◆ **What you will do**: Return every line below exactly, without dropping any.
** Opening Supplied records block **
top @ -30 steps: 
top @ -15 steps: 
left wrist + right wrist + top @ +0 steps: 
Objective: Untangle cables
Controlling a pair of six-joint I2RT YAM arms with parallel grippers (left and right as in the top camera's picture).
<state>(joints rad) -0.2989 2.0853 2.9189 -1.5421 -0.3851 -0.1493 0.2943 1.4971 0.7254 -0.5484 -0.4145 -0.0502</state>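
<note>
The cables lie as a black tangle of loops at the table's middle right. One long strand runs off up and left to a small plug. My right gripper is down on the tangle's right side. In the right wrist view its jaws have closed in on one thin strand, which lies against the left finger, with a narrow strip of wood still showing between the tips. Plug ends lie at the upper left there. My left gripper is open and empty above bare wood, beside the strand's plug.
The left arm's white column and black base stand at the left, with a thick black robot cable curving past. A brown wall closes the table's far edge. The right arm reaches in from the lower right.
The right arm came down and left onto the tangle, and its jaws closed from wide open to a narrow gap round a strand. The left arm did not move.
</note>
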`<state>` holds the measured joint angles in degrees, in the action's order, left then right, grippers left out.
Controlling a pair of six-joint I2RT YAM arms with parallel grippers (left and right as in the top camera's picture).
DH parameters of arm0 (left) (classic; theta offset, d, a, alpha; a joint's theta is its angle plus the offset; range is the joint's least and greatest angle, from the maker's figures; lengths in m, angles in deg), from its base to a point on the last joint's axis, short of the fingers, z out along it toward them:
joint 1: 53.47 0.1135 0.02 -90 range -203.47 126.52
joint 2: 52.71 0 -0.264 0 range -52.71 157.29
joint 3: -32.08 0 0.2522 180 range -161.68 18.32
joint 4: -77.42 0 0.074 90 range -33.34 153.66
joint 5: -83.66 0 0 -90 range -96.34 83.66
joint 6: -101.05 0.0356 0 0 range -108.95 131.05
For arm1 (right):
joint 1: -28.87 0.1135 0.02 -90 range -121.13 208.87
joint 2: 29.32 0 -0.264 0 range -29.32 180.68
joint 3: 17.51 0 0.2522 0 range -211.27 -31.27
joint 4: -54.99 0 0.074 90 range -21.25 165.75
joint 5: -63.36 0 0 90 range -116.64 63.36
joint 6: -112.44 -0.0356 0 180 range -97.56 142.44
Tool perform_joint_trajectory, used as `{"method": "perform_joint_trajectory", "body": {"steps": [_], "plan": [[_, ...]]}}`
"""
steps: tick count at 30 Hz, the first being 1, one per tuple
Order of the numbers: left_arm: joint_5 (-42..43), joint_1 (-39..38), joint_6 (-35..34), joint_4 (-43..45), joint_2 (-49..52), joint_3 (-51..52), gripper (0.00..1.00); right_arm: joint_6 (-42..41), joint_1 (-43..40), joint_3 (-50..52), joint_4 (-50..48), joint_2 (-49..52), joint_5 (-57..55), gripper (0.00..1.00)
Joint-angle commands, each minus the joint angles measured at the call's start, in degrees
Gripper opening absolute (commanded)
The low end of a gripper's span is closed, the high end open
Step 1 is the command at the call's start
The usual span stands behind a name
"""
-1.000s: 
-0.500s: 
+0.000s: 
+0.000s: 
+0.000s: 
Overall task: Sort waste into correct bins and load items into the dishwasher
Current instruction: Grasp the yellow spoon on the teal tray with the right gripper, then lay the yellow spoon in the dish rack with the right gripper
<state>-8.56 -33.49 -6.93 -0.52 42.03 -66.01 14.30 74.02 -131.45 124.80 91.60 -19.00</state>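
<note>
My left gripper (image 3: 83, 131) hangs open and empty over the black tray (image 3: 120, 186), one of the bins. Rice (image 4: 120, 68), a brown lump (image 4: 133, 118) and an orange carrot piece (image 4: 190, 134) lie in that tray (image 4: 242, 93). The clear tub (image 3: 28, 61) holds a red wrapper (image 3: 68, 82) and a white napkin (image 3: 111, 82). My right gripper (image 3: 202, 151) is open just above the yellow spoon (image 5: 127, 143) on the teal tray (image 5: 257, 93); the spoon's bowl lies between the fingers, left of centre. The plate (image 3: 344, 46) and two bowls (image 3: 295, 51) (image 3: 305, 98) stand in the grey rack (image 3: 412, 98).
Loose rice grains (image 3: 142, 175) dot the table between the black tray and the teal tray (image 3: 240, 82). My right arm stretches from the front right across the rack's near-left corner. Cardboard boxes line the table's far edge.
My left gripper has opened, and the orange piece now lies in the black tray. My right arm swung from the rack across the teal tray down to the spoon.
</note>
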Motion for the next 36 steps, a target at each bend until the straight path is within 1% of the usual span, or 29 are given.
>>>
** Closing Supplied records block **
◆ **Answer section**:
top @ -30 steps: 
top @ -15 steps: 
left wrist + right wrist + top @ +0 steps: 
Objective: Untangle cables
Controlling a pair of six-joint I2RT YAM arms with parallel grippers (left and right as in the top camera's picture).
<state>(joints rad) -0.2989 2.0853 2.9189 -1.5421 -0.3851 -0.1493 0.2943 1.4971 0.7254 -0.5484 -0.4145 -0.0502</state>
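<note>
The cables lie as a black tangle of loops at the table's middle right. One long strand runs off up and left to a small plug. My right gripper is down on the tangle's right side. In the right wrist view its jaws have closed in on one thin strand, which lies against the left finger, with a narrow strip of wood still showing between the tips. Plug ends lie at the upper left there. My left gripper is open and empty above bare wood, beside the strand's plug.
The left arm's white column and black base stand at the left, with a thick black robot cable curving past. A brown wall closes the table's far edge. The right arm reaches in from the lower right.
The right arm came down and left onto the tangle, and its jaws closed from wide open to a narrow gap round a strand. The left arm did not move.
</note>
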`<state>` holds the measured joint angles in degrees, in the action's order, left then right, grippers left out.
Controlling a pair of six-joint I2RT YAM arms with parallel grippers (left and right as in the top camera's picture).
DH parameters of arm0 (left) (classic; theta offset, d, a, alpha; a joint's theta is its angle plus the offset; range is the joint's least and greatest angle, from the maker's figures; lengths in m, angles in deg), from its base to a point on the last joint's axis, short of the fingers, z out along it toward them:
joint 1: 53.47 0.1135 0.02 -90 range -203.47 126.52
joint 2: 52.71 0 -0.264 0 range -52.71 157.29
joint 3: -32.08 0 0.2522 180 range -161.68 18.32
joint 4: -77.42 0 0.074 90 range -33.34 153.66
joint 5: -83.66 0 0 -90 range -96.34 83.66
joint 6: -101.05 0.0356 0 0 range -108.95 131.05
For arm1 (right):
joint 1: -28.87 0.1135 0.02 -90 range -121.13 208.87
joint 2: 29.32 0 -0.264 0 range -29.32 180.68
joint 3: 17.51 0 0.2522 0 range -211.27 -31.27
joint 4: -54.99 0 0.074 90 range -21.25 165.75
joint 5: -63.36 0 0 90 range -116.64 63.36
joint 6: -112.44 -0.0356 0 180 range -97.56 142.44
Tool perform_joint_trajectory, used as `{"method": "perform_joint_trajectory", "body": {"steps": [_], "plan": [[_, ...]]}}`
"""
steps: tick count at 30 Hz, the first being 1, one per tuple
Order of the numbers: left_arm: joint_5 (-42..43), joint_1 (-39..38), joint_6 (-35..34), joint_4 (-43..45), joint_2 (-49..52), joint_3 (-51..52), gripper (0.00..1.00); right_arm: joint_6 (-42..41), joint_1 (-43..40), joint_3 (-50..52), joint_4 (-50..48), joint_2 (-49..52), joint_5 (-57..55), gripper (0.00..1.00)
Joint-angle commands, each minus the joint angles measured at the call's start, in degrees
Gripper opening absolute (commanded)
The low end of a gripper's span is closed, the high end open
Step 1 is the command at the call's start
The usual span stands behind a name
"""
-1.000s: 
-0.500s: 
+0.000s: 
+0.000s: 
+0.000s: 
Overall task: Sort waste into correct bins and load items into the dishwasher
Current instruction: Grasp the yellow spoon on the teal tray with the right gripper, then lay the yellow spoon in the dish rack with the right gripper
<state>-8.56 -33.49 -6.93 -0.52 42.03 -66.01 14.30 74.02 -131.45 124.80 91.60 -19.00</state>
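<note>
My left gripper (image 3: 83, 131) hangs open and empty over the black tray (image 3: 120, 186), one of the bins. Rice (image 4: 120, 68), a brown lump (image 4: 133, 118) and an orange carrot piece (image 4: 190, 134) lie in that tray (image 4: 242, 93). The clear tub (image 3: 28, 61) holds a red wrapper (image 3: 68, 82) and a white napkin (image 3: 111, 82). My right gripper (image 3: 202, 151) is open just above the yellow spoon (image 5: 127, 143) on the teal tray (image 5: 257, 93); the spoon's bowl lies between the fingers, left of centre. The plate (image 3: 344, 46) and two bowls (image 3: 295, 51) (image 3: 305, 98) stand in the grey rack (image 3: 412, 98).
Loose rice grains (image 3: 142, 175) dot the table between the black tray and the teal tray (image 3: 240, 82). My right arm stretches from the front right across the rack's near-left corner. Cardboard boxes line the table's far edge.
My left gripper has opened, and the orange piece now lies in the black tray. My right arm swung from the rack across the teal tray down to the spoon.
</note>
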Motion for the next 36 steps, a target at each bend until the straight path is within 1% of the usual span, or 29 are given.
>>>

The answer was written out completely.